■ What you need to do
Both the line containing "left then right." and the line containing "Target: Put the" belong to the span. Output exactly that span from the listing below, and nothing outside it.

════════════════════

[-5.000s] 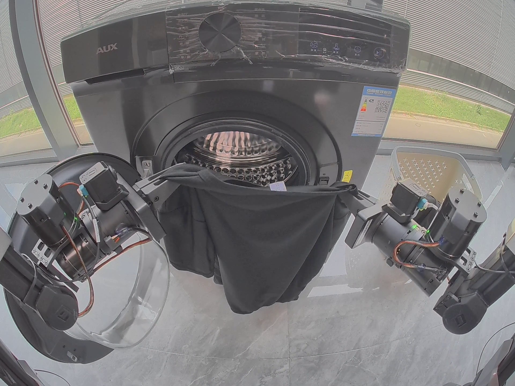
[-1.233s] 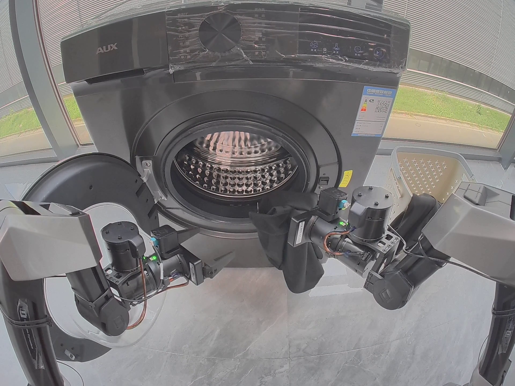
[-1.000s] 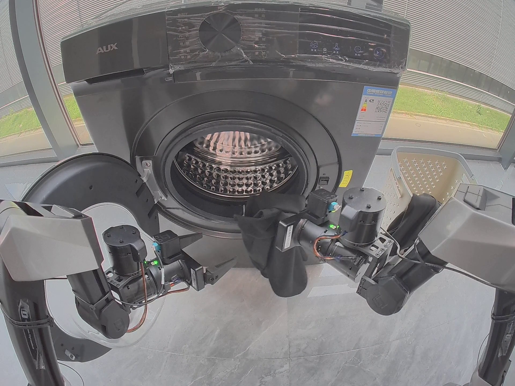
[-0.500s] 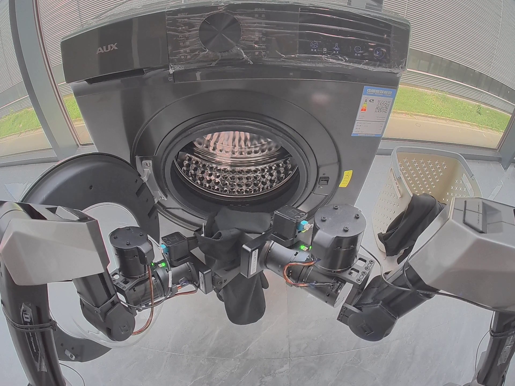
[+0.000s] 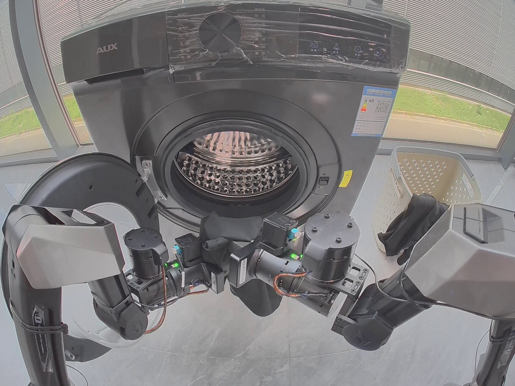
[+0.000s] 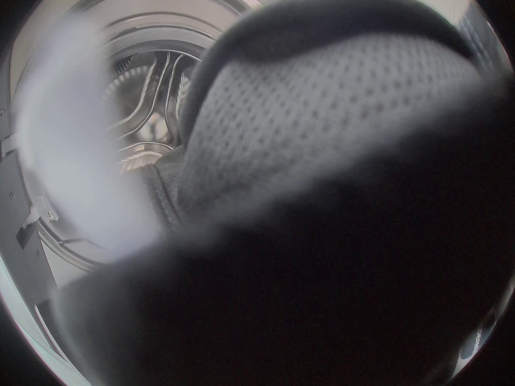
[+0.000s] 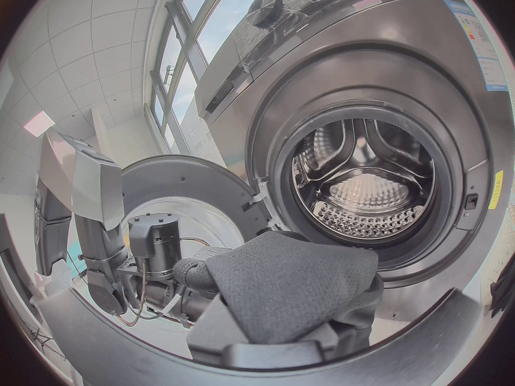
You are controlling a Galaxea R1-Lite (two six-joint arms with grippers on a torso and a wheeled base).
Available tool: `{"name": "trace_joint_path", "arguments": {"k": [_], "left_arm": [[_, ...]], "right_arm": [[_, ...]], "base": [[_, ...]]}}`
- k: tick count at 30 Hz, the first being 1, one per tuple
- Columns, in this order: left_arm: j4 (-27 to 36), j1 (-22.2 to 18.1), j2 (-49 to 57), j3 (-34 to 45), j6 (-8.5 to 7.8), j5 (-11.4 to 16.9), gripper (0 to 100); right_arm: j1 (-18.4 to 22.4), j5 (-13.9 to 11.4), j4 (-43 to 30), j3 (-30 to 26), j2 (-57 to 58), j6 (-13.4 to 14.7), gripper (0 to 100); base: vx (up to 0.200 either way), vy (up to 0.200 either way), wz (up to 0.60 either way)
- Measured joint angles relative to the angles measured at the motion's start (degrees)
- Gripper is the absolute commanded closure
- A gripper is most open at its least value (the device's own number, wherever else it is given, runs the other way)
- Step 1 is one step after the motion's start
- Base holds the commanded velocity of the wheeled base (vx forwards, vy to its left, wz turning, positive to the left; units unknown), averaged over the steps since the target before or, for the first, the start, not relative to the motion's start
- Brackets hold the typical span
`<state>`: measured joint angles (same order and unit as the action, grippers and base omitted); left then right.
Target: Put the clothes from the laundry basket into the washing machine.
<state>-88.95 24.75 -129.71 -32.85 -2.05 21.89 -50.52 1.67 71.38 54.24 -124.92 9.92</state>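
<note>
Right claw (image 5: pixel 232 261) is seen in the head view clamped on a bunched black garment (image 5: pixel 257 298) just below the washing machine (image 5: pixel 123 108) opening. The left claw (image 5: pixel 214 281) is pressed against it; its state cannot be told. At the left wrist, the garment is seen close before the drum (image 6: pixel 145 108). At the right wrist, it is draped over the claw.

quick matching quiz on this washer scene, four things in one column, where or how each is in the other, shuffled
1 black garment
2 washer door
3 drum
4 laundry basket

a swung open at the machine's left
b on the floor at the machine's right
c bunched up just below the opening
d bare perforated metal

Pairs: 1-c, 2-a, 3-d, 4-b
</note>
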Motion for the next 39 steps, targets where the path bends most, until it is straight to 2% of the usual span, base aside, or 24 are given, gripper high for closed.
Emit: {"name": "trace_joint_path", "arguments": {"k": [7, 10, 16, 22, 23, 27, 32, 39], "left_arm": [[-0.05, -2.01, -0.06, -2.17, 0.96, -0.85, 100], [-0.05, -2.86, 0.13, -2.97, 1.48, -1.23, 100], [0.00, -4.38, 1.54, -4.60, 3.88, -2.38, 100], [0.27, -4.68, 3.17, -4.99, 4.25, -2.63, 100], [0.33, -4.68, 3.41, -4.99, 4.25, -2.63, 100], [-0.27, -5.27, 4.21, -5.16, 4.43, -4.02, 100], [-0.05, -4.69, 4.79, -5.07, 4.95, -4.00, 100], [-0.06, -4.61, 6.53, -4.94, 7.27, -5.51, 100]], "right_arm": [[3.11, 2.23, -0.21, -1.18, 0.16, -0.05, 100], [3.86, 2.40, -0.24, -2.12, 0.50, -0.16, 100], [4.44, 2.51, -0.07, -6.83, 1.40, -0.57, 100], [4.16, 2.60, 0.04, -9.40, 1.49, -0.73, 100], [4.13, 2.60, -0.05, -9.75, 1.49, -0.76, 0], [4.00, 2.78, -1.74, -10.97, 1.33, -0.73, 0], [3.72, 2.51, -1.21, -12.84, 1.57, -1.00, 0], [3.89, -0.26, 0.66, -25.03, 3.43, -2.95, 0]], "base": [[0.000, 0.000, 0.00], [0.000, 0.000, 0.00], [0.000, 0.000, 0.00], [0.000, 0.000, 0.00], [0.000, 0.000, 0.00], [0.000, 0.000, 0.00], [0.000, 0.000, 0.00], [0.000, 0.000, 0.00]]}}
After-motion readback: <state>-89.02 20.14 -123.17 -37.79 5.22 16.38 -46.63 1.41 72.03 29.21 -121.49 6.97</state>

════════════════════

■ Output for this task
`<state>`: measured joint angles (same order and unit as the action, grippers and base omitted); left then right.
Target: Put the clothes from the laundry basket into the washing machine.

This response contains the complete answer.